**Assignment:** Restate the data that follows exactly as it stands, beginning with the first line and ending with the line that contains "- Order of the".

(Records from a collection)
[Start of Attachment]

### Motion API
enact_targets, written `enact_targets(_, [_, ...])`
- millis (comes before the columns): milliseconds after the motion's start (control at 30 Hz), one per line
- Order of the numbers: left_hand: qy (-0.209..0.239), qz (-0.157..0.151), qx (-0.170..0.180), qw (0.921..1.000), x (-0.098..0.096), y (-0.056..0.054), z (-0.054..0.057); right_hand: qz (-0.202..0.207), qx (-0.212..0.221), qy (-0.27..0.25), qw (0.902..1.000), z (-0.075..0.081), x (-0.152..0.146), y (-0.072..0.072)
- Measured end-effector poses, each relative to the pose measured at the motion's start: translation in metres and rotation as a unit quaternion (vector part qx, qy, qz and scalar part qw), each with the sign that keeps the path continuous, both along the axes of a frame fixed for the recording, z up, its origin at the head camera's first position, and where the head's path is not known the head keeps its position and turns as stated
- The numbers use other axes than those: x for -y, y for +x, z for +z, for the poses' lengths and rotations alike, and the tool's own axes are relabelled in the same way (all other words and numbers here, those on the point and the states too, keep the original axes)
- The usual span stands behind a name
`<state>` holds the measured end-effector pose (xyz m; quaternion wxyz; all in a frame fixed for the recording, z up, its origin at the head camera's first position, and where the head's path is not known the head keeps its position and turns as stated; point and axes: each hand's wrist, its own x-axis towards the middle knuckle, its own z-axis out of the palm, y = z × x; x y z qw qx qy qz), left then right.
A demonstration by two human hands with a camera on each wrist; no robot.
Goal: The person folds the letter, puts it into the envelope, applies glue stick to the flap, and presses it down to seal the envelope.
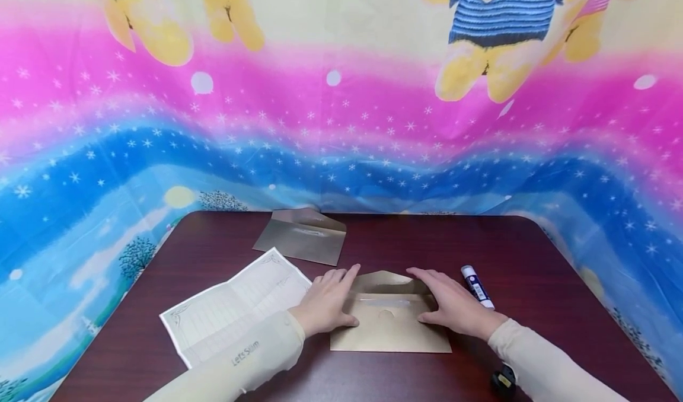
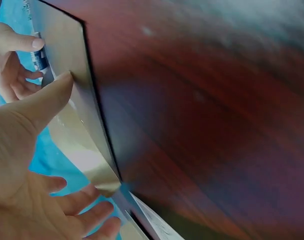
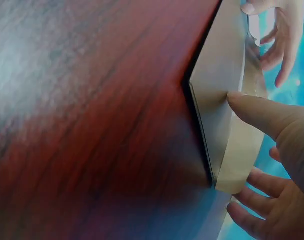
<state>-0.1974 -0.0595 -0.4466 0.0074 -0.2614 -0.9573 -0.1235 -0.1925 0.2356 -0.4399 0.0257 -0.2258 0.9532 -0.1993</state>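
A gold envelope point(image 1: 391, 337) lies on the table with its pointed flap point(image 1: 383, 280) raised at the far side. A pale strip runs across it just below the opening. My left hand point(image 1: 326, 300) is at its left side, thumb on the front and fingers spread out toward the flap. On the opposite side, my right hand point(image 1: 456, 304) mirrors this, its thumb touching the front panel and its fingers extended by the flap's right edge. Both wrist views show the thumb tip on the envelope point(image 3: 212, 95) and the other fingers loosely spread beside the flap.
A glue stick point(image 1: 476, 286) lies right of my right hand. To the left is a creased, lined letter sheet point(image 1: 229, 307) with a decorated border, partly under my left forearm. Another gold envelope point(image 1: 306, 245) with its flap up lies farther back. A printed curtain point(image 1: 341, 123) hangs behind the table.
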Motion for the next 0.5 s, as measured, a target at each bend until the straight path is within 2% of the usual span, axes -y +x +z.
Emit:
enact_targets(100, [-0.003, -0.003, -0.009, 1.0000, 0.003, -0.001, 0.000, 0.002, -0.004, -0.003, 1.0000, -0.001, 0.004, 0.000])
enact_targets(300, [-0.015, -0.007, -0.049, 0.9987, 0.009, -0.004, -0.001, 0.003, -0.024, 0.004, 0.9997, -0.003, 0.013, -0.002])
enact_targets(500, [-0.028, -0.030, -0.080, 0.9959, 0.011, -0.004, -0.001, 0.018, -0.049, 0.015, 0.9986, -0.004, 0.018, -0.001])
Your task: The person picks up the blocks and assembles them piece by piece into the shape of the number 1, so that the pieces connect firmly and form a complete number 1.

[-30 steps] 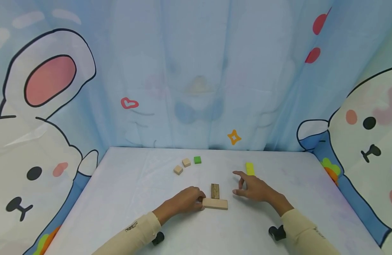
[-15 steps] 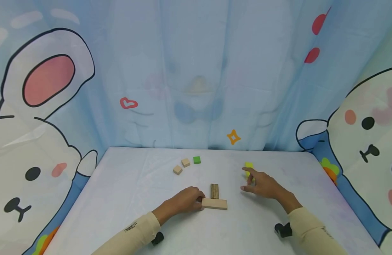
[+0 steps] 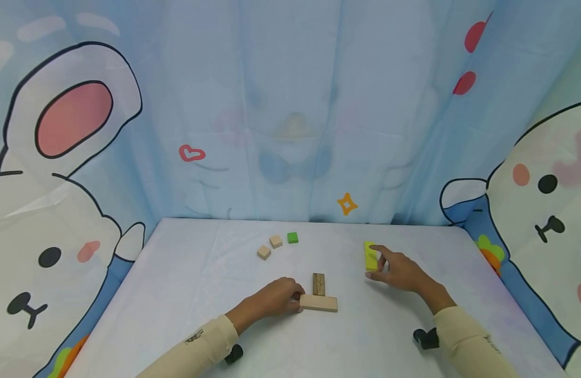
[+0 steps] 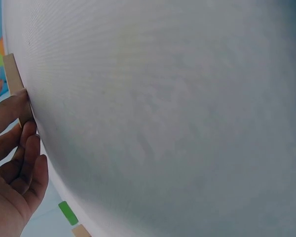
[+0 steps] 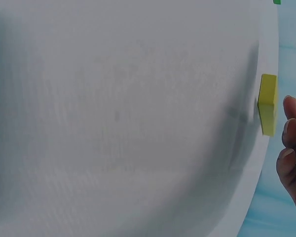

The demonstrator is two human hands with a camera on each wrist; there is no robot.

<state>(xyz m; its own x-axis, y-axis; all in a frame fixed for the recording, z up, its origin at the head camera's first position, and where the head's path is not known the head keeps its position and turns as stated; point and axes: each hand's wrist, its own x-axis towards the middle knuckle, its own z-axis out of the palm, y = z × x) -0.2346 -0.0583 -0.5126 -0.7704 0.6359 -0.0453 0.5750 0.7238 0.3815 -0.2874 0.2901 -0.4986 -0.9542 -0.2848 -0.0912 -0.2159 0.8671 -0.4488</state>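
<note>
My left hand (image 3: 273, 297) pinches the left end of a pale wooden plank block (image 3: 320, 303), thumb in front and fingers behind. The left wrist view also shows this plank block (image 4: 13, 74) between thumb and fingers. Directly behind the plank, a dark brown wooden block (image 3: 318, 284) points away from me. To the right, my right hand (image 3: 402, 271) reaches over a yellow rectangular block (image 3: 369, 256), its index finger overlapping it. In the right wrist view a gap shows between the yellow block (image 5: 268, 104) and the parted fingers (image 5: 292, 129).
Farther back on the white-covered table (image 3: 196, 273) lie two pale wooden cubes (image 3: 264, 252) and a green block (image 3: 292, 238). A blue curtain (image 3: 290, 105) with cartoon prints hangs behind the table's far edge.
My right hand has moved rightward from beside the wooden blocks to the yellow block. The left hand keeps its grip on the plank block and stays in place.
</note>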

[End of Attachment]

**Output of the exercise:**
### Motion API
enact_targets, written `enact_targets(_, [_, ...])`
- millis (comes before the columns): milliseconds after the motion's start (control at 30 Hz), one per line
- Order of the numbers: left_hand: qy (-0.209..0.239), qz (-0.157..0.151), qx (-0.170..0.180), qw (0.921..1.000), x (-0.098..0.096), y (-0.056..0.054), z (-0.054..0.057); right_hand: qz (-0.202..0.207), qx (-0.212..0.221), qy (-0.27..0.25), qw (0.902..1.000), z (-0.075..0.081), x (-0.152..0.146), y (-0.072..0.072)

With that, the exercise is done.